En visite au pas de charge dans quatre pays de l’ex G5 Sahel, le ministre mauritanien de la Défense, le général Hanana Ould Sidi, a été reçu, le 15 juin, à Koulouba par le président de la Transition malienne, le Gal d’Armée Assimi Goïta. Venu pour redynamiser la coopération sous-régionale en matière de sécurité, à défaut d’un retour au G5 Sahel, l’émissaire était également porteur, selon certaines sources, d’une lettre sollicitant le soutien du Mali à la candidature de la Mauritanie au poste de secrétaire général de l’organisation de la coopération islamique.
Si rien n’a filtré de son entretien avec le Gal d’Armée Goita, à sa sortie d’audience, le Gal Hanana Ould Sidi a mis en avant la profondeur des liens d’amitié et de solidarité unissant les deux peuples. Quant au chef de l’État malien, il a réaffirmé l’engagement commun à approfondir la coopération bilatérale au service de la paix, de la sécurité et du développement régional.

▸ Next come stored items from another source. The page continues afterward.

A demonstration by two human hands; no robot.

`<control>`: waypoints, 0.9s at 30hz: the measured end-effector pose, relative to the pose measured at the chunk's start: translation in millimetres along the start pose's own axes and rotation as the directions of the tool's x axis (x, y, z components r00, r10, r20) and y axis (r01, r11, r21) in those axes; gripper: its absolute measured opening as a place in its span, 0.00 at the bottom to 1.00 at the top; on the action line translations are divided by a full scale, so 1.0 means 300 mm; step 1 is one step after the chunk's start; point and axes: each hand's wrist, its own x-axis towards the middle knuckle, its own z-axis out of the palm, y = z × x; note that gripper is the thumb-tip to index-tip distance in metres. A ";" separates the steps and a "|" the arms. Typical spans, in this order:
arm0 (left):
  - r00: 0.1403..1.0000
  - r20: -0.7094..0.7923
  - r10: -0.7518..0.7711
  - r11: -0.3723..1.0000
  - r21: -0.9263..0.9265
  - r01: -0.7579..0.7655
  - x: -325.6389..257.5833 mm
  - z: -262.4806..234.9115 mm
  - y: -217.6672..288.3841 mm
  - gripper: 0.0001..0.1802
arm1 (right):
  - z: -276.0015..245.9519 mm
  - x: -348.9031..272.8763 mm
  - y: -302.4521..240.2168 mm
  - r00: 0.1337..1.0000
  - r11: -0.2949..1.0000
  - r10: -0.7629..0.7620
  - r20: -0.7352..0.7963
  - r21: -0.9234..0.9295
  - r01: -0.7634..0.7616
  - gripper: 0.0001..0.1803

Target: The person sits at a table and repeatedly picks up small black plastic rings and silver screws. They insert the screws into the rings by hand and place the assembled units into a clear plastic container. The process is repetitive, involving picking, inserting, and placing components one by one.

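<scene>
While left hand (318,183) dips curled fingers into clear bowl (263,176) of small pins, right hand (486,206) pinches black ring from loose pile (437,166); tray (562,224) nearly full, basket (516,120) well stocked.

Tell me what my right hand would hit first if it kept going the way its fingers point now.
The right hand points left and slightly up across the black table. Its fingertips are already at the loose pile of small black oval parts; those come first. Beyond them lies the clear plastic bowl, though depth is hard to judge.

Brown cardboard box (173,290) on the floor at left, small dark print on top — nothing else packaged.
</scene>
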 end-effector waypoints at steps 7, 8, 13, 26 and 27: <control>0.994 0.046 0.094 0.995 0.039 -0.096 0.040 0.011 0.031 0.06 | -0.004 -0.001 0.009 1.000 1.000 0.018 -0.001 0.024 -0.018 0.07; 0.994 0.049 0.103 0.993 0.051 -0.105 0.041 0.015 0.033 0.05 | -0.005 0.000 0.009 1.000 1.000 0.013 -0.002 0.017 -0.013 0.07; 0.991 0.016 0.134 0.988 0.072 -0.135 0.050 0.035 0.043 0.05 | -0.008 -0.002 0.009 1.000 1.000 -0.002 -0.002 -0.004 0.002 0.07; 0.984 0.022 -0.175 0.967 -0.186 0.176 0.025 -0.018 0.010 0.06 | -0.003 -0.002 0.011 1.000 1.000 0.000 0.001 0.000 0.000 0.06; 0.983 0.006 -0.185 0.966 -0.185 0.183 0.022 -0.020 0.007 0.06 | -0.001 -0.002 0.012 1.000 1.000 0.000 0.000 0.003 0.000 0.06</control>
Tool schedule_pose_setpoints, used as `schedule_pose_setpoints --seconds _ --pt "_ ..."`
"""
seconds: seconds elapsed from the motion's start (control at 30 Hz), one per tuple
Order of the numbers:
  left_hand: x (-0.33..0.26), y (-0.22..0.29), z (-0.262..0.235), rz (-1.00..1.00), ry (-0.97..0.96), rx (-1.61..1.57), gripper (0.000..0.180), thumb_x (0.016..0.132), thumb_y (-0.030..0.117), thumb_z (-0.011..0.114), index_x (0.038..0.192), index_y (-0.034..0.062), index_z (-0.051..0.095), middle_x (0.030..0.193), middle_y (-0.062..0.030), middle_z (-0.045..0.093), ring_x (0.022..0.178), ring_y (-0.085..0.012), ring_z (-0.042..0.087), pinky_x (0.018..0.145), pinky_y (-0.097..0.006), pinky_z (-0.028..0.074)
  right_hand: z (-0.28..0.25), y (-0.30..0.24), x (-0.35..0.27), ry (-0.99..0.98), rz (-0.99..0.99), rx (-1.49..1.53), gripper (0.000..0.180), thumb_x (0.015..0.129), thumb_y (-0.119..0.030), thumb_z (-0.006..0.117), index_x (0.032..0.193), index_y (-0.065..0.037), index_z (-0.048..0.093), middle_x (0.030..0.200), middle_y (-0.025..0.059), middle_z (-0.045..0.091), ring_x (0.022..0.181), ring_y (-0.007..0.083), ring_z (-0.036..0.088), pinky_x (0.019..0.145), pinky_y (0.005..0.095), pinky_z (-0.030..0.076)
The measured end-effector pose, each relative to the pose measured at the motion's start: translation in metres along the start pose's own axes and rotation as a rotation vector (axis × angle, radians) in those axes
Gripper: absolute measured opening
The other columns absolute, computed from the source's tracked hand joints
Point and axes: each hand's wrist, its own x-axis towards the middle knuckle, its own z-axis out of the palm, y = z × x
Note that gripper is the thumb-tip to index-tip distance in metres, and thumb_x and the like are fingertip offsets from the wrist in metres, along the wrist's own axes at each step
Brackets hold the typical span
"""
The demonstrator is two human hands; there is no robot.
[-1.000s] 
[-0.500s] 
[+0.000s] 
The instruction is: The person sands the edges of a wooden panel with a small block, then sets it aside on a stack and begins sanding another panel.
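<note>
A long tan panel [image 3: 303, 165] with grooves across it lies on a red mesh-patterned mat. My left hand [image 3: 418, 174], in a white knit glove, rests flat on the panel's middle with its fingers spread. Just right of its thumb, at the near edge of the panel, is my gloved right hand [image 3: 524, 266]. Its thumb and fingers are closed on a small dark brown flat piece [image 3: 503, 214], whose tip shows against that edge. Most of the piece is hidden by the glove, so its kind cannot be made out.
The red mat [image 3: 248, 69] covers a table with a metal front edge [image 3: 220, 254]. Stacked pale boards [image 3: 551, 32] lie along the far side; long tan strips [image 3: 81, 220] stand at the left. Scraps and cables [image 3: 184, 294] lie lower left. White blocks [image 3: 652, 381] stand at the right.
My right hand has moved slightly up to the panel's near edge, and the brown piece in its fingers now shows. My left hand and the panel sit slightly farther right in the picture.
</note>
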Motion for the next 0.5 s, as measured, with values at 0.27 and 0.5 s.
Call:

Ces formules convenues témoignent néanmoins de la volonté des deux parties d’aller vers une décrispation de leurs relations, affectées depuis des années par des incidents frontaliers récurrents. Accusée par certains soutiens aux autorités de la Transition d’être une base arrière pour les groupes terroristes opérant dans notre pays, la Mauritanie, selon des sources sécuritaires, aurait donné un ultimatum de 72 heures aux djihadistes pour quitter son territoire à la suite du passage de son ministre à Bamako. Une information à prendre avec des pincettes, d’autant que la posture de Nouakchott reste inconnue en cas de refus des insurgés de se plier à son ultimatum. Vraie ou fausse, une telle injonction romprait également avec la stratégie mauritanienne de lutte contre le terrorisme appliquée jusqu’ici. C’est d’ailleurs à cette approche singulière que le pays doit sa stabilité dans cette guerre hybride qui embrase le Sahel. Toutefois, si cette rumeur venait à se confirmer, elle acterait un durcissement inédit de Nouakchott, bien qu’un renouveau de l’alliance du G5 Sahel sous sa forme d’origine reste hautement improbable, notamment à cause des obstacles ayant eu raison de son existence passée : le manque de financement, la forte dépendance extérieure ainsi les capacités limitées de l’alliance en renseignement et en moyens aériens.